To limit overfitting, we tuned the model with :

Audio data augmentation
Early stopping
And kept the best model

c. Video Analysis

Pipeline

The video processing pipeline was built the following way :

Launch the webcam
Identify the face by Histogram of Oriented Gradients
Zoom on the face
Dimension the face to 48 * 48 pixels
Make a prediction on the face using our pre-trained model
Also identify the number of blinks on the facial landmarks on each picture

Model

The model we have chosen is an XCeption model, since it outperformed the other approaches we developed so far. We tuned the model with :

Data augmentation
Early stopping
Decreasing learning rate on plateau
L2-Regularization
Class weight balancing
And kept the best model

As you might have understood, the aim was to limit overfitting as much as possible in order to obtain a robust model.
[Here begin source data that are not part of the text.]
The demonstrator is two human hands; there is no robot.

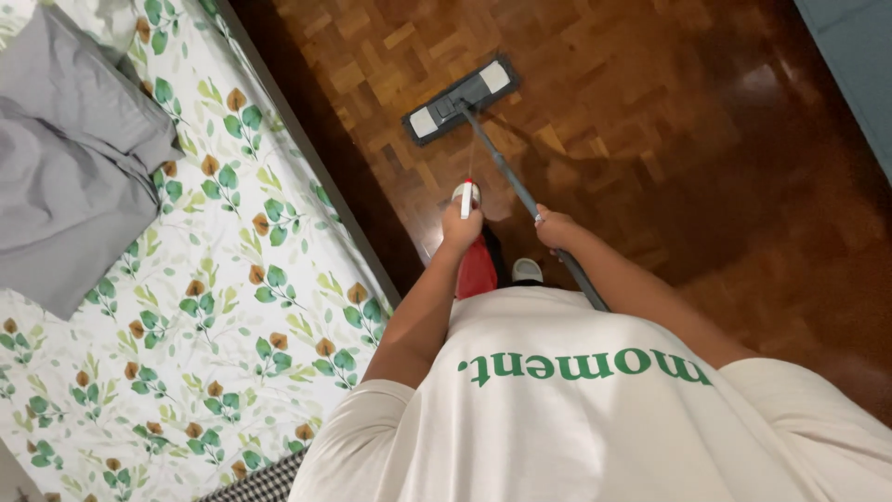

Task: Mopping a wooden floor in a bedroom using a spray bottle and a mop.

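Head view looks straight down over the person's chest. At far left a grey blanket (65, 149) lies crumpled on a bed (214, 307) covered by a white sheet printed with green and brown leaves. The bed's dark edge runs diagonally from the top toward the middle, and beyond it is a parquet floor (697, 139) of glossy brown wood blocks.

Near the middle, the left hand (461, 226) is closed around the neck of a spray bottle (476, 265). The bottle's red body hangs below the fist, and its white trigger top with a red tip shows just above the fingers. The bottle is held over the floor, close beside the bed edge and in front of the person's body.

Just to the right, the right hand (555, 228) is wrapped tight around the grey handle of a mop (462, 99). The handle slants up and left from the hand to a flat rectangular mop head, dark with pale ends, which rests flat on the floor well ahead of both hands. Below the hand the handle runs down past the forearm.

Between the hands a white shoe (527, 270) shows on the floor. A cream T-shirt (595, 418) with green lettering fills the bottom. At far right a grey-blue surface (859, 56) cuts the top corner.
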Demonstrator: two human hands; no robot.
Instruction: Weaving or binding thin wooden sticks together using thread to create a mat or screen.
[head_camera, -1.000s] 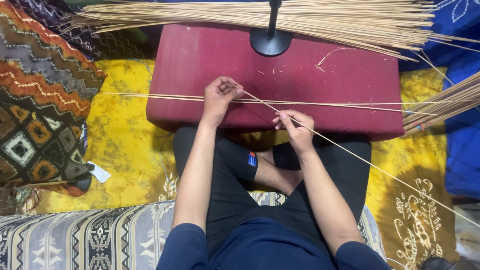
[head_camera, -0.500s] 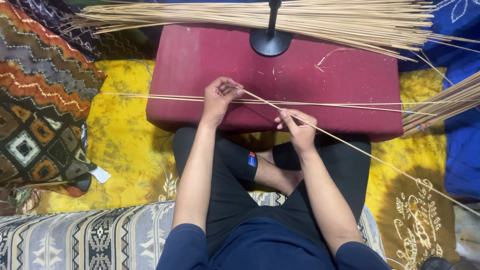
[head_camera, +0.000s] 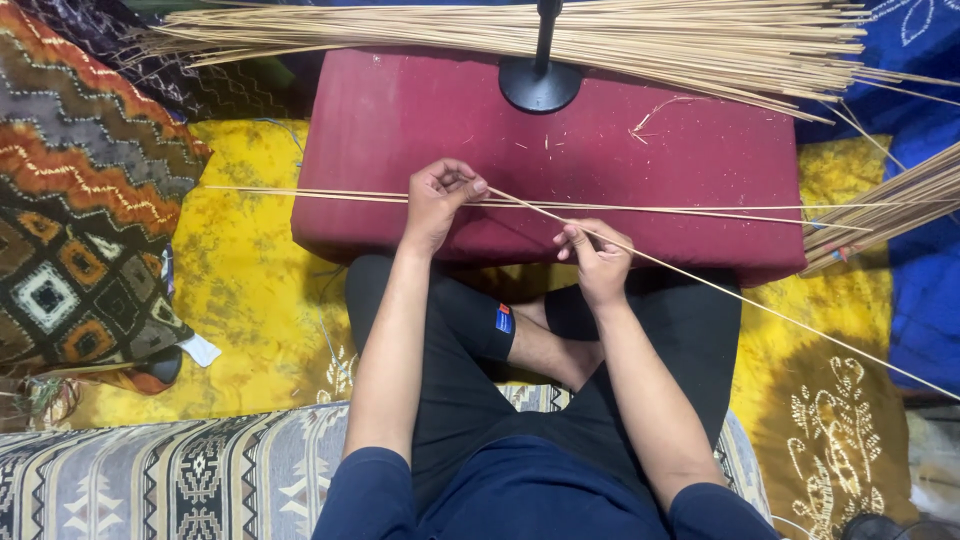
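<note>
Maroon cushion (head_camera: 400, 130), pale tan sticks (head_camera: 500, 30), yellow mottled cloth (head_camera: 255, 300), zigzag-patterned orange-brown pillow (head_camera: 80, 200)

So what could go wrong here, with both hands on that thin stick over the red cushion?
The long thin pale stick runs far past the right hand with its far end unsupported, so it might bend or snap. The left hand pinches it right above the few loose sticks lying across the dark red cushion; they could get dragged off.
</note>
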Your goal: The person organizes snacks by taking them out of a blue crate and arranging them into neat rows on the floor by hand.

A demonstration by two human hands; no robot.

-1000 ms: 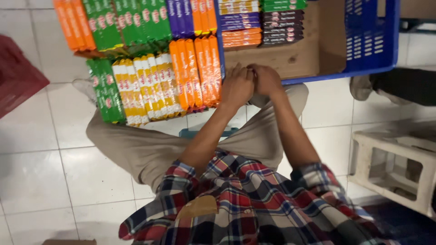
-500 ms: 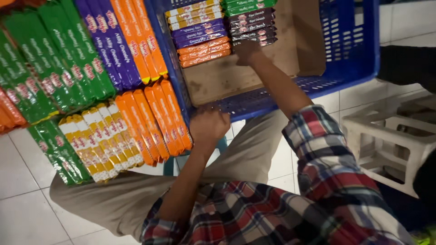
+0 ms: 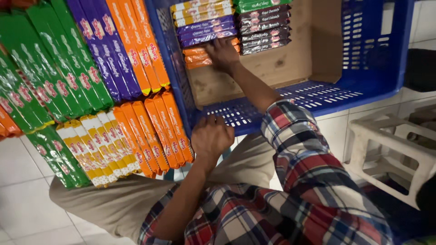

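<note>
Landmark: the blue crate [image 3: 386, 68], a slotted plastic one tipped so its open side faces the person, with a sheet of brown cardboard [image 3: 290, 63] lining its inside.

Right hand: the right hand [image 3: 223, 54] is deep in the crate, fingers spread and pressed flat onto the orange packets [image 3: 194, 59] at the bottom of the left stack; it looks more like a press than a pinch, and I cannot tell whether any packet is actually gripped.

Left hand: the left hand [image 3: 211, 136] sits at the crate's near edge, fingers curled over the rim [image 3: 236, 120], holding nothing else that I can see.

Nearer hand: the right one, touching the orange packets; the left is well apart from them, back at the rim.

Long axis: the packets in the crate lie with their length running across the crate, side to side, stacked flat one on another.

In the crate, left stack: yellow packets [image 3: 200, 10] on top, purple packets [image 3: 206, 31] below, orange ones under those.

In the crate, right stack: a green packet [image 3: 261, 4] on top of dark brown packets [image 3: 265, 29], just beside the left stack.

Crate's remaining space: bare cardboard to the right of both stacks.

Outside the crate, to its left: rows of long packets [image 3: 91, 81] in green, purple, orange and yellow, lying side by side and touching the crate's left wall, over the white tiled floor [image 3: 22, 204].

Right of the crate: a white plastic stool [image 3: 390, 149], apart from it.
</note>
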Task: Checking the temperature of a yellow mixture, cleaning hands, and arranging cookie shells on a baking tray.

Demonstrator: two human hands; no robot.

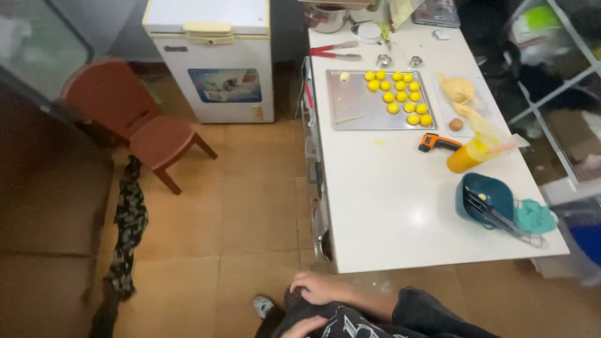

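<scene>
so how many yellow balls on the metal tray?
13 yellow balls, all clustered in the right half of the metal tray, in rough rows running down to its right edge. One paler ball sits apart at top left. None look hidden.

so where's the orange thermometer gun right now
In the head view the orange thermometer gun lies on the white table, toward its right side, just below the metal tray of yellow balls and left of the orange cup.

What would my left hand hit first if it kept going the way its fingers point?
The left hand rests on dark clothing, fingers pointing left and slightly down. That way looks free: only bare tiled floor, then perhaps the dark patterned cloth, though depth is unclear.
</scene>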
To know more on how we prevented overfitting, check this article : https://maelfabien.github.io/deeplearning/regu/
To know more on the XCeption model, check this article : https://maelfabien.github.io/deeplearning/xception/

The XCeption architecture is based on DepthWise Separable convolutions that allow to train much fewer parameters, and therefore reduce training time on Colab's GPUs to less than 90 minutes.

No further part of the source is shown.